**Aim of the exercise**
What you return must match the listing below exactly, minus any pictures.

**Dataset extract**
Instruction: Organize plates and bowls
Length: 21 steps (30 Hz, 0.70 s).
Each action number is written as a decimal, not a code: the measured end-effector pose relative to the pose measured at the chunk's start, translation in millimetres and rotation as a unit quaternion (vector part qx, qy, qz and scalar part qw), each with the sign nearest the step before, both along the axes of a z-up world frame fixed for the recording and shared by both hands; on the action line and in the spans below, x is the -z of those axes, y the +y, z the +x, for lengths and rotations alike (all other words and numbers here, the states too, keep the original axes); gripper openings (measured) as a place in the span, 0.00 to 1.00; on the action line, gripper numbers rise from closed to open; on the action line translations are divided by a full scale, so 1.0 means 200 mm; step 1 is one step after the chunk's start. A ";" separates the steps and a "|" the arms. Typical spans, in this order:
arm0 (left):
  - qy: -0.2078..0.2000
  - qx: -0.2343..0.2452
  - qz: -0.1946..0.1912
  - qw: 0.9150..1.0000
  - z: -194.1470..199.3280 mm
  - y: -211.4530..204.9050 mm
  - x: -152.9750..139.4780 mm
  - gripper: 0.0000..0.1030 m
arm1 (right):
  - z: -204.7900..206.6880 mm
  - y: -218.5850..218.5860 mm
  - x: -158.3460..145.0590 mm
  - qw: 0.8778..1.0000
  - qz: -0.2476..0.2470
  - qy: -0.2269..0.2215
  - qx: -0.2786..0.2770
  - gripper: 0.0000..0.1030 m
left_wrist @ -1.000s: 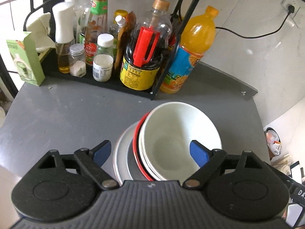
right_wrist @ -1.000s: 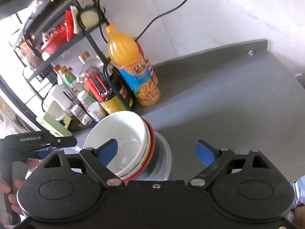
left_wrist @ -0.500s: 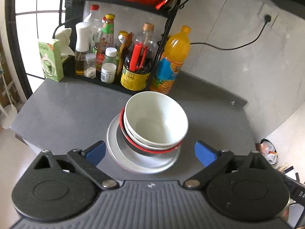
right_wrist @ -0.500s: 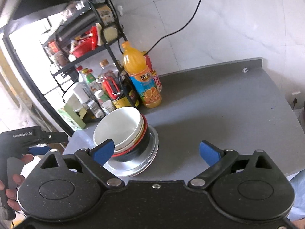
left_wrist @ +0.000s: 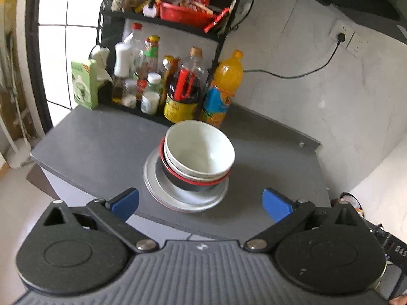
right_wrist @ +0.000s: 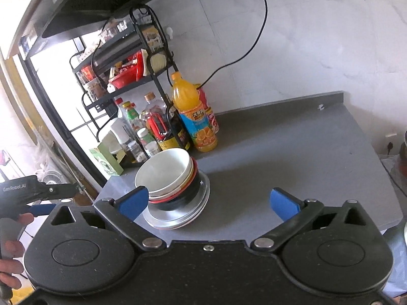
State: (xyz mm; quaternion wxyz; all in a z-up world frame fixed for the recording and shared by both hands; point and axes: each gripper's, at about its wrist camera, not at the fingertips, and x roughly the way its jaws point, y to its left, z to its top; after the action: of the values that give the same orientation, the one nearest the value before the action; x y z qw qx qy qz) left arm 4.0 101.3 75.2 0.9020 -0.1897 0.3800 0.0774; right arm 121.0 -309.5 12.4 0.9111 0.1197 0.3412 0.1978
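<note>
Left gripper (left_wrist: 201,204) held back from the near edge of the grey counter (left_wrist: 101,139), above the level of its top, looking down; blue-tipped fingers (left_wrist: 126,200) spread wide, gripping nothing. Right gripper (right_wrist: 208,200) likewise raised and drawn back off the counter edge, fingers (right_wrist: 283,202) wide apart and empty. From the right wrist view, a hand (right_wrist: 10,259) wrapped around the left gripper's handle at the far left. Stack of bowls (left_wrist: 198,152) nested on the plates (left_wrist: 162,190) near the counter's front edge: white bowl on top, red-rimmed black one beneath, pale plates at the bottom. Just behind the stack, an orange drink bottle (left_wrist: 223,89) beside a black rack (left_wrist: 157,25) of condiments.
</note>
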 end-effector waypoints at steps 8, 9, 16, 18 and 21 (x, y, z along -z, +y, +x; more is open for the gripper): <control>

**Result for this exercise**
Instruction: Organize plates and bowls
Length: 21 steps (30 Hz, 0.70 s).
Each action number is written as a decimal, not a code: the measured end-effector pose relative to the pose measured at the chunk's start, translation in millimetres and rotation as a unit quaternion (vector part qx, qy, qz and scalar part qw), each with the sign nearest the step before, both along the axes of a z-up world frame fixed for the recording and shared by both hands; on the action line and in the spans below, x is the -z of those axes, y the +y, z the +x, for lengths and rotations alike (all other words and numbers here, the states too, keep the original axes); gripper openings (measured) as a place in the span, 0.00 to 1.00; on the action line, gripper numbers rise from closed to open; on the action line translations are divided by a full scale, so 1.0 means 200 mm; step 1 is one step after the chunk's start. A ";" separates the steps and a "|" the arms. Typical spans, in this order:
arm0 (left):
  - qy: -0.2078..0.2000
  - qx: -0.2343..0.2452
  - qz: -0.1946..0.1912
  - qw: 0.9150..1.0000
  - z: -194.1470..199.3280 mm
  - y: -211.4530..204.9050 mm
  - x: -152.9750..139.4780 mm
  - gripper: 0.0000..0.1030 m
arm1 (right):
  - z: -204.7900..206.6880 mm
  - y: -218.5850..218.5860 mm
  - x: -158.3460..145.0590 mm
  - qw: 0.8778..1.0000
  - qz: -0.2476..0.2470
  - qy: -0.2269..0.2215
  - qx: -0.2786..0.2770
  - gripper: 0.0000..0.1030 m
left_wrist @ -1.000s: 
right_wrist @ -1.000s: 
left_wrist @ -0.500s: 
right_wrist @ -0.500s: 
left_wrist @ +0.000s: 
right_wrist @ +0.000s: 
State: (xyz mm; quaternion wxyz; all in a z-up world frame fixed for the recording and shared by both hands; point and axes: each gripper's, at about its wrist camera, not at the fingertips, and x roughly the way its jaws point, y to its left, z to its top; after the action: of the values that give the same orientation, the one nearest the value before the action; x y z qw qx qy qz) left arm 4.0 101.3 75.2 0.9020 -0.1897 0.3800 0.0774; right arm 121.0 -309.5 12.4 0.9111 0.1197 0.3412 0.1978
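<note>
Left gripper (left_wrist: 201,204) held back from the near edge of the grey counter (left_wrist: 101,139), above the level of its top, looking down; blue-tipped fingers (left_wrist: 126,200) spread wide, gripping nothing. Right gripper (right_wrist: 208,200) likewise raised and drawn back off the counter edge, fingers (right_wrist: 283,202) wide apart and empty. From the right wrist view, a hand (right_wrist: 10,259) wrapped around the left gripper's handle at the far left. Stack of bowls (left_wrist: 198,152) nested on the plates (left_wrist: 162,190) near the counter's front edge: white bowl on top, red-rimmed black one beneath, pale plates at the bottom. Just behind the stack, an orange drink bottle (left_wrist: 223,89) beside a black rack (left_wrist: 157,25) of condiments.
</note>
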 end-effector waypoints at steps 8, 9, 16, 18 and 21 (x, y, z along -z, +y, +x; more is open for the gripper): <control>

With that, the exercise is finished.